Scheint doch kein Selbstläufer zu werden. Am Ende liest noch jemand die Protokolle und konfrontiert mich mit meiner eigenen Meinung! Skan-da-lös!

In Gesprächen im Vorfeld mit anderen Ratsmitgliedern und dem Bürgermeister (der übrigens vor der Wahl auch Transparenz versprochen hat) wurde ich prinzipiell in meinen Ansichten bestätigt. Was dann an „Argumenten“ im Rat kam, hat mich aber überrascht und offenbart an manchen Stellen ein aus meiner Sicht sehr interessantes Verhältnis zur Demokratie und ihren Institutionen. Der „Riss“ geht mitten durch die Fraktionen. Nur die SPD-Fraktion ist sich einig.

Natürlich sind wir als Ratsmitglieder Personen, die in der Öffentlichkeit stehen und natürlich hat die Öffentlichkeit ein Recht darauf, zu erfahren, was wir da so bereden. Dieses Recht hat sie jederzeit. Nicht nur als Besucher:in während der Sitzungen oder zu den Öffnungszeiten des Rathauses. Ich kann auch die Sorge nachvollziehen, sich unversehens im Mittelpunkt eines Shitstorms wiederzufinden. Aber das gehört dazu, auch als ehrenamtlich in der Politik tätige Person und dann kommt es auf die Solidarität der Kolleg:innen und der eigenen Gruppierung an. Wir werden uns damit anfreunden müssen, dass auch ohne veröffentlichte Protokolle und Namensnennung im Mitteilungsblatt der Ton rauer werden wird (siehe Leserbriefe zur EBC). Ich für meinen Teil werde niemanden im Regen stehen lassen.

Ortsvereinsvorsitzender bleibt bei seiner Meinung (Symbolbild)

Da waren sie wieder, die „dicken Bretter“. Aber durch die kommt man nie durch, wenn man nicht mal anfängt, zu bohren. Ich hab jetzt angefangen und ich bin sicher, dass die Wähler:innen auch eine Meinung dazu haben. Also tun Sie diese kund! Kommen Sie in die Sitzungen. Schreiben Sie den Kolleg:innen einen Brief, eine Mail, eine Nachricht in den Sozialen Medien. Schicken Sie ein Fax. Was auch immer Ihr bevorzugtes Kommunikationsmittel ist. Das, liebe Leser:innen, ist nämlich ein Top-„Argument“ derjenigen, die ihre Namen nicht im Internet und auch nicht im Mitteilungsblatt sehen wollen: „Das interessiert doch niemanden!“ Aber Desinteresse ist der Tod der Demokratie!

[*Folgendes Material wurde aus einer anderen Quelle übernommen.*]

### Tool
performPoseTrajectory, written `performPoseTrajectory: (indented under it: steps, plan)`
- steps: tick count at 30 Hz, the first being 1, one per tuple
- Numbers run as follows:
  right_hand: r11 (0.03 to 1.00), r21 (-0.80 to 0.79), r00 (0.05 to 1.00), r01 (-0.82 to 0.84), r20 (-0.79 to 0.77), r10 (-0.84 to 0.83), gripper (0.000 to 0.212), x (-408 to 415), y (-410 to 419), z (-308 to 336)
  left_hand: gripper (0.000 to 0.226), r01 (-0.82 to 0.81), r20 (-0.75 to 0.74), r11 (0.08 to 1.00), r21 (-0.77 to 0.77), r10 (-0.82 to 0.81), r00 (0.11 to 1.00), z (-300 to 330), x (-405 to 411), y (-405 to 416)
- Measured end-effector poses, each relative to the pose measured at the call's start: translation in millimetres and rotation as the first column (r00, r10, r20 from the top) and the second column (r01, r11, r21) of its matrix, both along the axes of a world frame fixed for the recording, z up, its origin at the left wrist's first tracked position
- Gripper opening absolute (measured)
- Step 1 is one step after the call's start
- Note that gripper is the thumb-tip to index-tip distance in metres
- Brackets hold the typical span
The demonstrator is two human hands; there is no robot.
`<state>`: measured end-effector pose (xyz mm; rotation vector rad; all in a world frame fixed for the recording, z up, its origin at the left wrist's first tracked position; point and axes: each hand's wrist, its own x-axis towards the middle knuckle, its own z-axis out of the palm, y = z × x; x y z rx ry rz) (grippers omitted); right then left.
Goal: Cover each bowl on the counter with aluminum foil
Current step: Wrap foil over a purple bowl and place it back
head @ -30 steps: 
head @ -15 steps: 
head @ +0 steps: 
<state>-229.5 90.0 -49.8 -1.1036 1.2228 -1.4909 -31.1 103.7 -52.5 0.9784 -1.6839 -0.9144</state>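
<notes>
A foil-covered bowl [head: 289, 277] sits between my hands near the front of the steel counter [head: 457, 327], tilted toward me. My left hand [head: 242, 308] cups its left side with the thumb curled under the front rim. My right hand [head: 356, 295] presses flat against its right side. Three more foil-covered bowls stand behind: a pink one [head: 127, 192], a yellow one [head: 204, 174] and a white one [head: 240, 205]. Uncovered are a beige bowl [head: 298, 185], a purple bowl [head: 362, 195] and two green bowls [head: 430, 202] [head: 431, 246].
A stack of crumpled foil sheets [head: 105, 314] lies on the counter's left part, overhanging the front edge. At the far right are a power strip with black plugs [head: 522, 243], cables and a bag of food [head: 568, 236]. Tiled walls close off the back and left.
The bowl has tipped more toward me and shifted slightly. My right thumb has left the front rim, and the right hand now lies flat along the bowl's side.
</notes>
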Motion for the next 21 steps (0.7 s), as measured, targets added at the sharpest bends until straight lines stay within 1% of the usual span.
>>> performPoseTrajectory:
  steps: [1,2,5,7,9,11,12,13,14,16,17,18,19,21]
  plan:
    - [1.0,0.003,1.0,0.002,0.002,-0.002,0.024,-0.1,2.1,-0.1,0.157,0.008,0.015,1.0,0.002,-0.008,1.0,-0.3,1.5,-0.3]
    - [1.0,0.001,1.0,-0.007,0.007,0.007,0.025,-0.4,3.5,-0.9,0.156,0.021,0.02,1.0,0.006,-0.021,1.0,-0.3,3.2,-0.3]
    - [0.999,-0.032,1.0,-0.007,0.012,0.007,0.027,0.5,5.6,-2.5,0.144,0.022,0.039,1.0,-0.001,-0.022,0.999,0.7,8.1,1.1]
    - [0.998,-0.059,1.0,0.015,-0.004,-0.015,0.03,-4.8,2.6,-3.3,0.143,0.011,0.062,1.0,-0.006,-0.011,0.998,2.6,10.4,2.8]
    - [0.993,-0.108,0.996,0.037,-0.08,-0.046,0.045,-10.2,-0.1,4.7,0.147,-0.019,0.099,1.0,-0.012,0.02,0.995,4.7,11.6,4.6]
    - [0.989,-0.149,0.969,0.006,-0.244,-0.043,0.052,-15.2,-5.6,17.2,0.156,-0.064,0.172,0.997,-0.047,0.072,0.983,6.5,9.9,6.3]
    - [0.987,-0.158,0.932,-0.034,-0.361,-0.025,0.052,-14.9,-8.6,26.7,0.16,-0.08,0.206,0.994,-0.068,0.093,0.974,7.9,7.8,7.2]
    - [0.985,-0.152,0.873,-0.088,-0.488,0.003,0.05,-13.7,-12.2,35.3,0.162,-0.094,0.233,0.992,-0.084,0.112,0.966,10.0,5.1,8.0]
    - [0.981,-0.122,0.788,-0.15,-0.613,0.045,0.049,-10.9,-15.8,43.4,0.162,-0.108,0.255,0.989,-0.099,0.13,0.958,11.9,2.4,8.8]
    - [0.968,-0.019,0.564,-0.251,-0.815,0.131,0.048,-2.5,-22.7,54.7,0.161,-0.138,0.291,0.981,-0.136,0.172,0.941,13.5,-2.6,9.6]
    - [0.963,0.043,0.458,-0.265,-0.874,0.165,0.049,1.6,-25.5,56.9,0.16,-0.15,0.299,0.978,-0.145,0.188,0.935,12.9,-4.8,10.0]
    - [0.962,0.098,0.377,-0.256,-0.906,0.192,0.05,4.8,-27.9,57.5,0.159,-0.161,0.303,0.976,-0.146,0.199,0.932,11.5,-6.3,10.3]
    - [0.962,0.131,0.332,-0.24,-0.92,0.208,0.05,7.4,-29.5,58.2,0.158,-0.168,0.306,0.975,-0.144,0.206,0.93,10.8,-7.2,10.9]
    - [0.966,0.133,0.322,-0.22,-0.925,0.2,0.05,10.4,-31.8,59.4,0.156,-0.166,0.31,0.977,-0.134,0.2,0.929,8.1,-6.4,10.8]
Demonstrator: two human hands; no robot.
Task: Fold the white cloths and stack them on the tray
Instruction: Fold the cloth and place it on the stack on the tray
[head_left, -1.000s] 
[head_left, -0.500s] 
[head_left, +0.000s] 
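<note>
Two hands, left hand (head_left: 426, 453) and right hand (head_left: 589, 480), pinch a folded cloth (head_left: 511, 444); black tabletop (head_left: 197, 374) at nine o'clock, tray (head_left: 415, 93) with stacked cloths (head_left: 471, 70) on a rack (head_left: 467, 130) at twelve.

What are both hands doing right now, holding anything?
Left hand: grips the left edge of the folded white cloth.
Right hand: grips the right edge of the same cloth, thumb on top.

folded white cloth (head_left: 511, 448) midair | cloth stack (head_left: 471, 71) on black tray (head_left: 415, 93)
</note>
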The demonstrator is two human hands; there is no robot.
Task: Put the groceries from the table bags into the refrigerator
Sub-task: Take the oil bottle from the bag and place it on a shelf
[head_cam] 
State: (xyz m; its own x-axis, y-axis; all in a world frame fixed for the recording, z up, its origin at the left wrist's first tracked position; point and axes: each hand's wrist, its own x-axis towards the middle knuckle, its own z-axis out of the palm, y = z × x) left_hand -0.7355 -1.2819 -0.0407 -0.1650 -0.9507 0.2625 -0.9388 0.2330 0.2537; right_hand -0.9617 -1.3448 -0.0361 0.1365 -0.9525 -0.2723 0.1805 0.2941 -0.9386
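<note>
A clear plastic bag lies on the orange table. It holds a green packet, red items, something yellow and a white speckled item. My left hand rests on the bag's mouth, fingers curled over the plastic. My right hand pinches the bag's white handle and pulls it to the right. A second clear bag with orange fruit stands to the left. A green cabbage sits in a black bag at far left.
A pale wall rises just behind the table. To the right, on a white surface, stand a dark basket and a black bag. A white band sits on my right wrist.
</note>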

Also unterstützen Sie meine Kolleg:innen und mich im Einsatz für mehr Transparenz! Nur so können wir was verändern. Sonst sieht es in einigen Jahrzehnten so aus, wie auf dem nächsten Bild. Und das kann nun wirklich niemand wollen.

Ortsvereinsvorsitzender im Jahr 2051 bei seiner alljährlichen Forderung, die Protokolle ungefiltert ins Netz zu stellen.